THE DATA section start

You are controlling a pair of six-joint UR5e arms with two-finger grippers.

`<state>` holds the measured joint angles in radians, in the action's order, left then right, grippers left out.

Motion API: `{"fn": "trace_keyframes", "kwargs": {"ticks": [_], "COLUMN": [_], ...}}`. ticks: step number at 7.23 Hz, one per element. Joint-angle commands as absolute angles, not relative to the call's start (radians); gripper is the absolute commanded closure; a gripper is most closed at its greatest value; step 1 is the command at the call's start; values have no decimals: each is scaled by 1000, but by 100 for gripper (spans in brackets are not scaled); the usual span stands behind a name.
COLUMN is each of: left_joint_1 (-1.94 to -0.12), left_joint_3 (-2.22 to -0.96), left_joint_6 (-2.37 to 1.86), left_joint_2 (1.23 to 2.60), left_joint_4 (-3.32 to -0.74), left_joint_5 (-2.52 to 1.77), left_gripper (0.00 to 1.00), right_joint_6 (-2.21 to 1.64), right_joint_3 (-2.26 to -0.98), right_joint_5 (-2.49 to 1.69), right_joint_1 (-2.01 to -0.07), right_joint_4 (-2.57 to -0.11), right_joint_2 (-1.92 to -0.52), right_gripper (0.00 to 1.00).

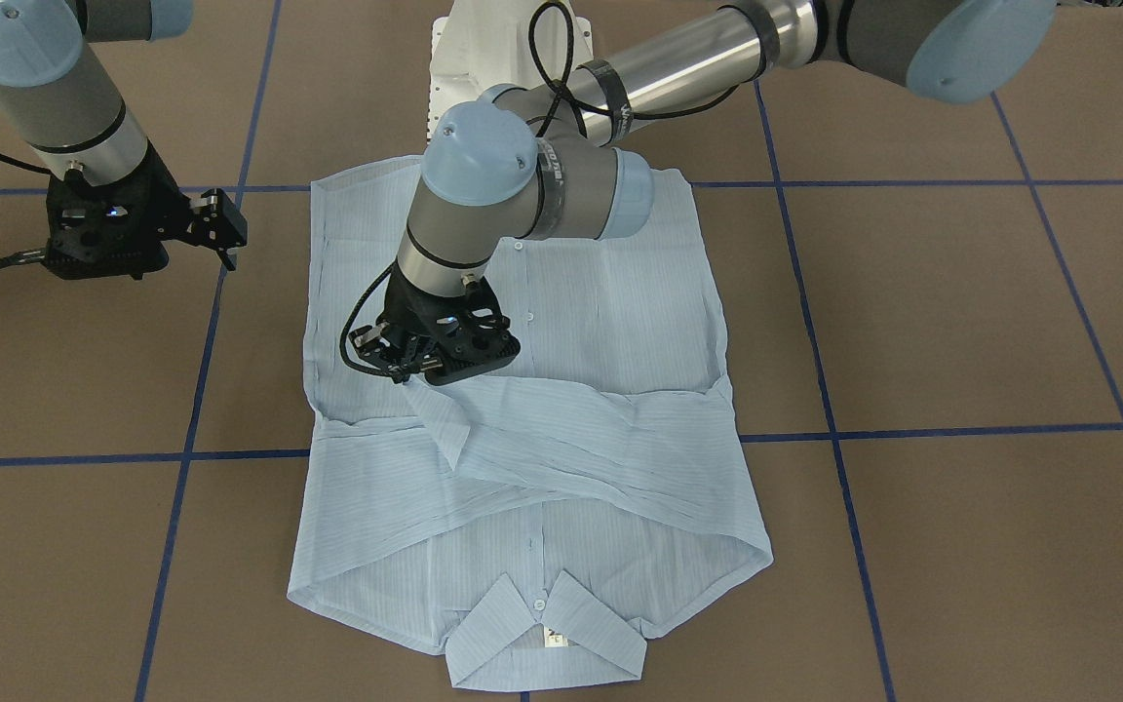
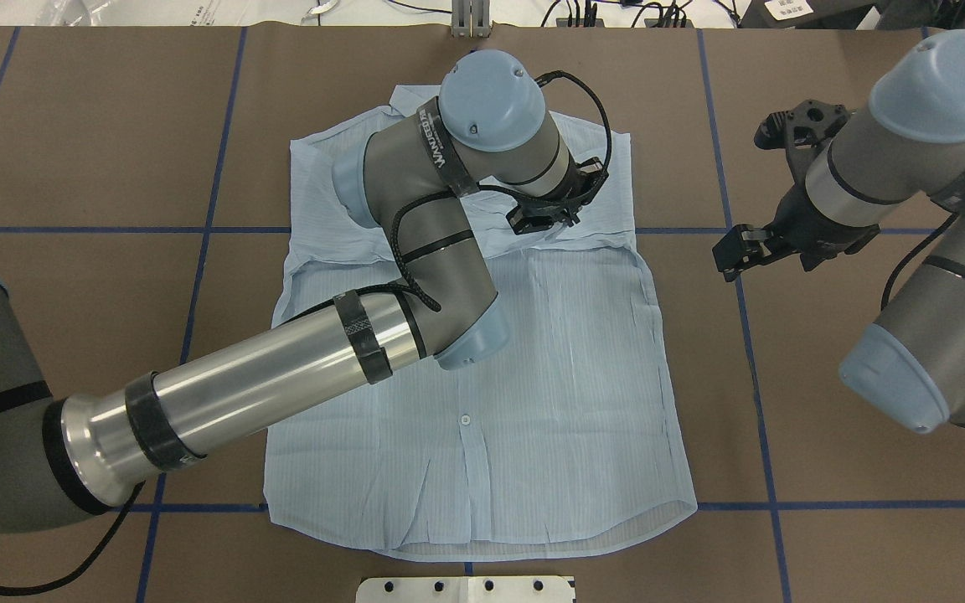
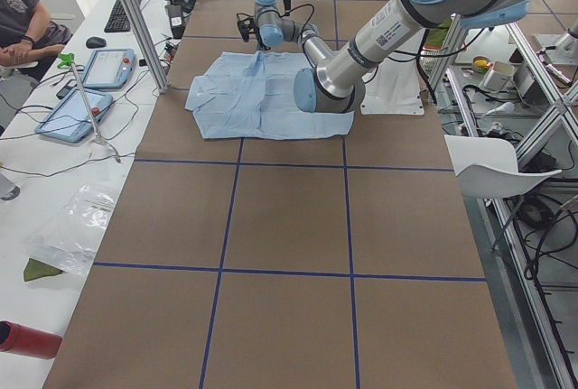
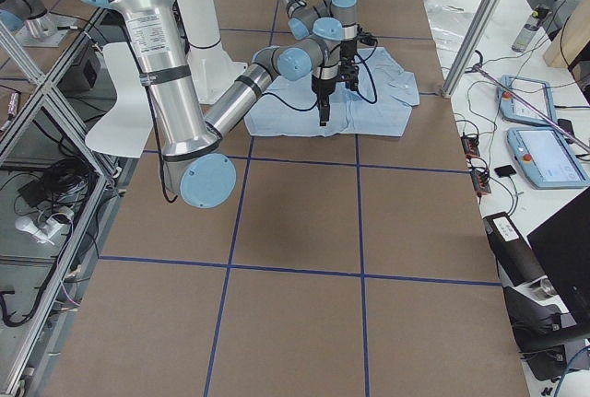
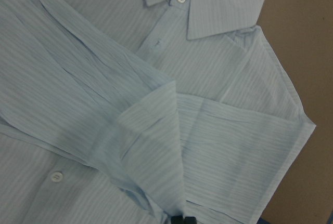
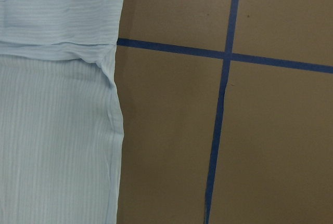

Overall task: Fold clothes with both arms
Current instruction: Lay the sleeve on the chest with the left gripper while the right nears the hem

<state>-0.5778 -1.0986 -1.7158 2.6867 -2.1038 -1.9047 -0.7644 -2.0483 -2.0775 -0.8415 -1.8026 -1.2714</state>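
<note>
Pale-blue cloth, surely limp and light: left jaws pinch the shirt by its cuff, a sound hold; right jaws spread, empty.

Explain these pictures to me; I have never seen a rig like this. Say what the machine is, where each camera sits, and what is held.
Two robot arms, left and right, work at a table. Four fixed cameras watch: one facing the robot, one over its shoulders, one at each table end; two more ride on the wrists. A light-blue shirt lies flat, buttons up, a sleeve folded across it. The left gripper seems to pinch that sleeve's cuff with its fingers. The right gripper hovers open beside the shirt, holding nothing.
</note>
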Motion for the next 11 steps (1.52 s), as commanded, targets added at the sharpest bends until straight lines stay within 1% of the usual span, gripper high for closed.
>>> {"fn": "trace_keyframes", "kwargs": {"ticks": [1, 4, 5, 6, 7, 8, 9, 10, 11], "left_joint_1": [-568, -575, -578, -590, -594, -598, -598, -601, -603], "left_joint_3": [-1138, -1152, -1231, -1382, -1526, -1674, -1827, -1923, -1992], "left_joint_6": [-1657, -1657, -1657, -1642, -1596, -1580, -1577, -1524, -1497], "left_joint_2": [2626, 2609, 2550, 2433, 2317, 2228, 2176, 2162, 2101], "left_joint_4": [-2178, -2160, -2104, -2070, -2021, -1932, -1811, -1689, -1663], "left_joint_5": [-1872, -1845, -1845, -1844, -1845, -1845, -1844, -1844, -1842], "left_gripper": [0, 0, 18, 11, 1, 1, 1, 1, 1], "right_joint_6": [-765, -768, -769, -810, -904, -976, -1085, -1194, -1266], "right_joint_3": [-2046, -2052, -2069, -2081, -2086, -2095, -2105, -2118, -2141], "right_joint_5": [-2079, -2079, -2077, -2077, -2075, -2074, -2050, -1993, -1915], "right_joint_1": [-844, -844, -845, -844, -835, -787, -717, -622, -516], "right_joint_4": [-1802, -1801, -1801, -1801, -1764, -1659, -1564, -1521, -1520], "right_joint_2": [-1267, -1266, -1278, -1282, -1281, -1323, -1362, -1371, -1387], "right_gripper": [0, 0, 0, 0, 0, 0, 0, 0, 0]}}
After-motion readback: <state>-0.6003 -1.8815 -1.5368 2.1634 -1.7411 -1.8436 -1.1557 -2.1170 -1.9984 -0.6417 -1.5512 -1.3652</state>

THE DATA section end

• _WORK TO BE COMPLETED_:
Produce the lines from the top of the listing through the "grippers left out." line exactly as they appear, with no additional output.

• _FINISHED EXERCISE_:
You are controlling a pair of six-joint UR5e arms with two-finger grippers.

`<state>` holds the measured joint angles in radians, in the action's order, left then right, grippers left out.

With the output given, the exercise is complete.